WHAT THE EXERCISE ASKS: Each entry needs to be copied exactly, with nothing left out.
===== EXTRACTED RECORDS
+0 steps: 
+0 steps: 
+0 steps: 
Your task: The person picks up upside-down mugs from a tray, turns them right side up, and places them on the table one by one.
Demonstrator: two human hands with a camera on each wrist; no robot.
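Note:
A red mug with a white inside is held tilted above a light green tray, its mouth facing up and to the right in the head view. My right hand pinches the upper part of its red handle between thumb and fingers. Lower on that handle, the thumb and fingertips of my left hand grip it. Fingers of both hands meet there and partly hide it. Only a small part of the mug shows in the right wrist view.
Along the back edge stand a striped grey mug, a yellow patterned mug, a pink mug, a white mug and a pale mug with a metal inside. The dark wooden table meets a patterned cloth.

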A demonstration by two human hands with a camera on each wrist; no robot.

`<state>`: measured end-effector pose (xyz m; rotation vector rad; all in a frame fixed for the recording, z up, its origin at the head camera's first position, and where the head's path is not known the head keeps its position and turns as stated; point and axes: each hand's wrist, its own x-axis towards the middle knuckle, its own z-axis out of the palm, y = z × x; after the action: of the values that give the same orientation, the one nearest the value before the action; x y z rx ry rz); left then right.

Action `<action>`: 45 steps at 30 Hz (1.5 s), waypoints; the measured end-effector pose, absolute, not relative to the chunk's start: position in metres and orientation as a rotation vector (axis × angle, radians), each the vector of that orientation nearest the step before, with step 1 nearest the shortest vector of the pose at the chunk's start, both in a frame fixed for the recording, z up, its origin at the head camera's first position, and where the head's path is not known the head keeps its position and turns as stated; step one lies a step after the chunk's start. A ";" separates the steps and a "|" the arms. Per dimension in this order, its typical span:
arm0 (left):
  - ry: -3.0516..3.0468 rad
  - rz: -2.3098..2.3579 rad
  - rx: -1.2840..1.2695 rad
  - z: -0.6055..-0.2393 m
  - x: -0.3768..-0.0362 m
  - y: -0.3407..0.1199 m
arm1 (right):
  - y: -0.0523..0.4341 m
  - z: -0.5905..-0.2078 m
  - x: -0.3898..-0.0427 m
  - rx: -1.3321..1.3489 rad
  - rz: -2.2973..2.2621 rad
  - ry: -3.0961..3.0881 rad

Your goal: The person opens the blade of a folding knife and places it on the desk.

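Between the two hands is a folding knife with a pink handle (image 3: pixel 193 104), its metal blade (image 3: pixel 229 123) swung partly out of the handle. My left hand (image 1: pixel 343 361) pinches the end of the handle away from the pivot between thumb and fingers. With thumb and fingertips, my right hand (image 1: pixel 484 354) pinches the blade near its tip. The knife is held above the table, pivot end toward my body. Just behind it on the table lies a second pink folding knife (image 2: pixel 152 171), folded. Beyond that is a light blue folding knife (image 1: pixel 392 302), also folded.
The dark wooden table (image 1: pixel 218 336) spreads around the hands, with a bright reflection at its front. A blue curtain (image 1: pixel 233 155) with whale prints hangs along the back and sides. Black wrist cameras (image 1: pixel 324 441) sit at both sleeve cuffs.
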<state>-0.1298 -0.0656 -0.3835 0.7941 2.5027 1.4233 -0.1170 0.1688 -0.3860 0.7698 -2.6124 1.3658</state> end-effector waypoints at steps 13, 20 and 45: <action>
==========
WRITTEN SOLUTION:
+0 steps: 
+0 steps: 
+0 steps: 
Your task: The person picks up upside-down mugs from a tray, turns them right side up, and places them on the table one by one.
Demonstrator: two human hands with a camera on each wrist; no robot.
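Note:
A red mug with a white inside is held tilted above a light green tray, its mouth facing up and to the right in the head view. My right hand pinches the upper part of its red handle between thumb and fingers. Lower on that handle, the thumb and fingertips of my left hand grip it. Fingers of both hands meet there and partly hide it. Only a small part of the mug shows in the right wrist view.
Along the back edge stand a striped grey mug, a yellow patterned mug, a pink mug, a white mug and a pale mug with a metal inside. The dark wooden table meets a patterned cloth.
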
A demonstration by two human hands with a camera on each wrist; no robot.

`<state>`: measured end-effector pose (xyz m; rotation vector rad; all in a frame fixed for the recording, z up, its origin at the head camera's first position, and where the head's path is not known the head keeps its position and turns as stated; point and axes: each hand's wrist, its own x-axis towards the middle knuckle, its own z-axis out of the palm, y = z × x; after the action: of the values that give the same orientation, the one nearest the value before the action; x y z rx ry rz); left then right.

Action `<action>`: 45 steps at 30 Hz (1.5 s), waypoints; the measured end-effector pose, absolute, not relative to the chunk's start: position in metres and orientation as a rotation vector (axis × angle, radians), each the vector of that orientation nearest the step before, with step 1 nearest the shortest vector of the pose at the chunk's start, both in a frame fixed for the recording, z up, its origin at the head camera's first position, and where the head's path is not known the head keeps its position and turns as stated; step one lies a step after the chunk's start. A ";" separates the steps and a "|" the arms. Per dimension in this order, its typical span:
arm0 (left):
  - ry: -3.0516..3.0468 rad
  - rz: -2.3098..2.3579 rad
  - rx: -1.2840..1.2695 rad
  - z: -0.6055..-0.2393 m
  - x: -0.3768..-0.0362 m
  - y: -0.3407..0.1199 m
arm1 (right):
  - y: -0.0523..0.4341 m
  - z: -0.5905..-0.2078 m
  - x: -0.3898..-0.0427 m
  - rx: -1.3321..1.3489 rad
  - rz: -2.2973..2.2621 rad
  - ry: -3.0961..3.0881 rad

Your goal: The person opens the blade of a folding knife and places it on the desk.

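Between the two hands is a folding knife with a pink handle (image 3: pixel 193 104), its metal blade (image 3: pixel 229 123) swung partly out of the handle. My left hand (image 1: pixel 343 361) pinches the end of the handle away from the pivot between thumb and fingers. With thumb and fingertips, my right hand (image 1: pixel 484 354) pinches the blade near its tip. The knife is held above the table, pivot end toward my body. Just behind it on the table lies a second pink folding knife (image 2: pixel 152 171), folded. Beyond that is a light blue folding knife (image 1: pixel 392 302), also folded.
The dark wooden table (image 1: pixel 218 336) spreads around the hands, with a bright reflection at its front. A blue curtain (image 1: pixel 233 155) with whale prints hangs along the back and sides. Black wrist cameras (image 1: pixel 324 441) sit at both sleeve cuffs.
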<state>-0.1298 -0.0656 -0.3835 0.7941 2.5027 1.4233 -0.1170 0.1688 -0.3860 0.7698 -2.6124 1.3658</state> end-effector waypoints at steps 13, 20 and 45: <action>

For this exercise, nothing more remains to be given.